Data block:
*** Block opens ***

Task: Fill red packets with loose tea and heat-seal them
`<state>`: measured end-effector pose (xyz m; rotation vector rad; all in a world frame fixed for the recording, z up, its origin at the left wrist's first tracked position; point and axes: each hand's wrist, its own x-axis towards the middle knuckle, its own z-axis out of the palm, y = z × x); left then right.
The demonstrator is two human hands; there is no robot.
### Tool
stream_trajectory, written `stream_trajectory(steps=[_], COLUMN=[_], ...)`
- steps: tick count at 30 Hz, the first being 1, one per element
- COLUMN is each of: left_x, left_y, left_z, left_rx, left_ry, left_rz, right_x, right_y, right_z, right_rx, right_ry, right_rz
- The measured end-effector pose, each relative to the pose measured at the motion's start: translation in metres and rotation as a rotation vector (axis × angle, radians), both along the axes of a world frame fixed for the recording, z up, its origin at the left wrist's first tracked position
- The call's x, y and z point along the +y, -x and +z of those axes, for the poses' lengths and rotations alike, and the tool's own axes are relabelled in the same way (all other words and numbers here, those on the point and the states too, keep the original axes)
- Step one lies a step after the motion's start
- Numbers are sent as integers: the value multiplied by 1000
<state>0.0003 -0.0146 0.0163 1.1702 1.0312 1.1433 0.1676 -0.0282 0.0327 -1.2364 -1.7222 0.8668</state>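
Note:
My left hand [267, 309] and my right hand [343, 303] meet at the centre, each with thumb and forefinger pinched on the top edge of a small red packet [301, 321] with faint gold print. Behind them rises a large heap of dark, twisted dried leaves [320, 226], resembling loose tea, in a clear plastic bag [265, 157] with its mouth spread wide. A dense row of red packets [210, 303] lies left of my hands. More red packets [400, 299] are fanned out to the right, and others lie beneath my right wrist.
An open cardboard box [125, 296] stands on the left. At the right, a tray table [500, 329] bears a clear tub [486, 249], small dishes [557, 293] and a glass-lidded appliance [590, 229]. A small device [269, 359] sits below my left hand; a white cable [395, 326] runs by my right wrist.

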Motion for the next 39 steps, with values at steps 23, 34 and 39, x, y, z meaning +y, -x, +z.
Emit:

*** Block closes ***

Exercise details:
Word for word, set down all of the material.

Written response:
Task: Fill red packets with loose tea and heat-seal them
`<state>`: measured end-effector pose (xyz m; rotation vector rad; all in a world frame fixed for the recording, z up, its origin at the left wrist's first tracked position; point and axes: each hand's wrist, its own x-axis towards the middle knuckle, its own z-axis out of the palm, y = z × x); left then right.
The demonstrator is two human hands; there is no robot.
### Tool
stream_trajectory, written `stream_trajectory(steps=[_], COLUMN=[_], ...)`
- steps: tick count at 30 Hz, the first being 1, one per element
- COLUMN is each of: left_x, left_y, left_z, left_rx, left_ry, left_rz, right_x, right_y, right_z, right_rx, right_ry, right_rz
- The measured end-effector pose, each relative to the pose measured at the motion's start: translation in metres and rotation as a rotation vector (axis × angle, radians), both along the axes of a world frame fixed for the recording, z up, its origin at the left wrist's first tracked position
- The call's x, y and z point along the +y, -x and +z of those axes, for the poses' lengths and rotations alike, and the tool's own axes are relabelled in the same way (all other words and numbers here, those on the point and the states too, keep the original axes)
- Step one lies a step after the motion's start
- Numbers are sent as integers: the value multiplied by 1000
<state>0.0003 -0.0146 0.0163 1.1702 1.0312 1.1433 0.1676 -0.0282 0.0327 -1.2364 -1.7222 0.8668</state>
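Note:
My left hand [267, 309] and my right hand [343, 303] meet at the centre, each with thumb and forefinger pinched on the top edge of a small red packet [301, 321] with faint gold print. Behind them rises a large heap of dark, twisted dried leaves [320, 226], resembling loose tea, in a clear plastic bag [265, 157] with its mouth spread wide. A dense row of red packets [210, 303] lies left of my hands. More red packets [400, 299] are fanned out to the right, and others lie beneath my right wrist.
An open cardboard box [125, 296] stands on the left. At the right, a tray table [500, 329] bears a clear tub [486, 249], small dishes [557, 293] and a glass-lidded appliance [590, 229]. A small device [269, 359] sits below my left hand; a white cable [395, 326] runs by my right wrist.
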
Motion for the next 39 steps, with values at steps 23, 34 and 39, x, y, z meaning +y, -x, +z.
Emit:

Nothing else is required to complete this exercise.